Assuming that this is a pinhole camera model, you also need the width and height of the camera image sensor (CCD) - let's call these widthCCD and heightCCD respectively.
You need to do two steps:
- Figure out the physical 3D projection (physical point onto the camera sensor CCD)

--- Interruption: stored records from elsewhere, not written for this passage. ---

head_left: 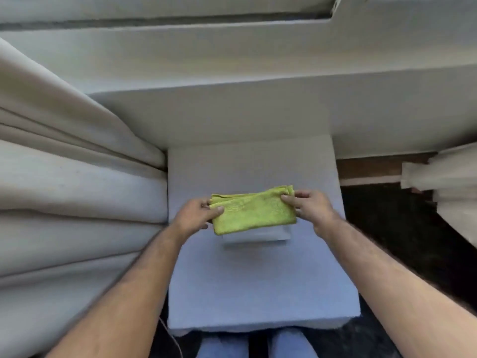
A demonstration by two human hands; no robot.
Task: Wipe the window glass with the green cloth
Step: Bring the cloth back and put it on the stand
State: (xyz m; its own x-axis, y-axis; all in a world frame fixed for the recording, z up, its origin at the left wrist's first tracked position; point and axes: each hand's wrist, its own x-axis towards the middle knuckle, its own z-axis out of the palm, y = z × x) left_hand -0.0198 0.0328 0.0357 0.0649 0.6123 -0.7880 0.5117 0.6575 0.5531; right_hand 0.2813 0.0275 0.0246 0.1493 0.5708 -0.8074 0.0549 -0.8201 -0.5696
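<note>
A folded green cloth (254, 210) is held between both hands, a little above a pale blue-white padded surface (258, 280). My left hand (195, 215) pinches the cloth's left edge, thumb on top. My right hand (309, 206) pinches its right edge. Under the cloth lies a small folded white cloth (258, 236) on the surface. At the top of the view runs the white window frame (180, 19) above the wide sill (232, 60); the glass itself is hardly visible.
Thick cream curtain folds (72, 182) hang close on the left of the surface. Another curtain end (444, 177) shows at the right over a dark floor (387, 228). My legs in blue trousers (258, 344) are below the surface's front edge.
</note>
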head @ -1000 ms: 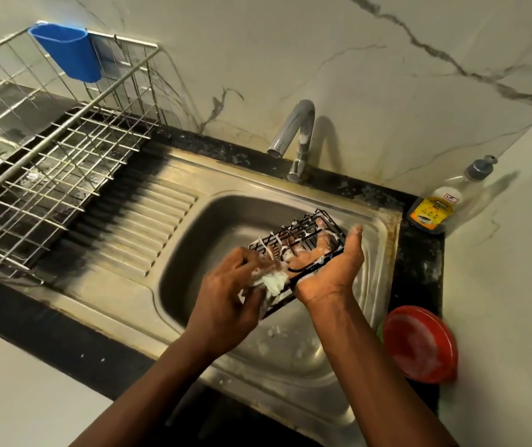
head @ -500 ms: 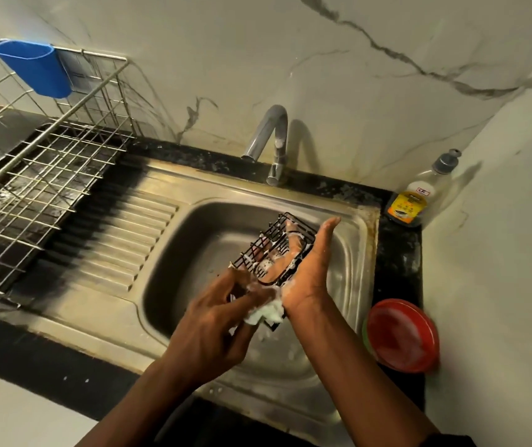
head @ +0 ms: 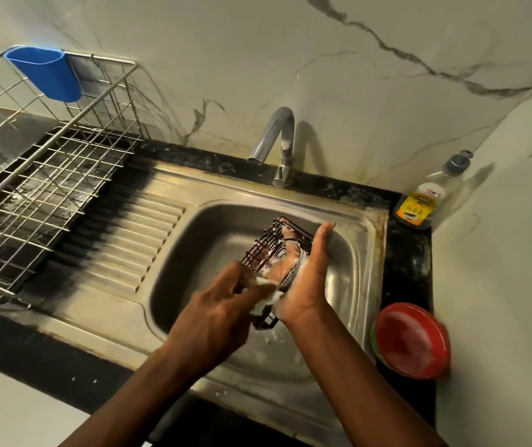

- Figure out the image projection (CCD into image pixel space)
Let's assume you have two pixels on the image (u1, v1) and (u2, v2). These two pixels map to the following pixels on the CCD sensor (uc1, vc1) and (uc2, vc2). And finally, those two CCD pixels map to the following physical 3D coordinates (X1, Y1, Z1) and (X2, Y2, Z2) as follows:
Note: Z1 = Z2 = d = 0.7 (based on your information provided)
Physical Projection (3D to CCD):
(uc1, vc1) -> (fx * X1/Z1, fy * Y1/Z1)
(uc2, vc2) -> (fx * X2/Z2, fy * Y2/Z2)
Image Projection (CCD to Image):
(u1, v1) -> (uc1 * width/widthCCD + cx, vc1 * height/heightCCD + cy)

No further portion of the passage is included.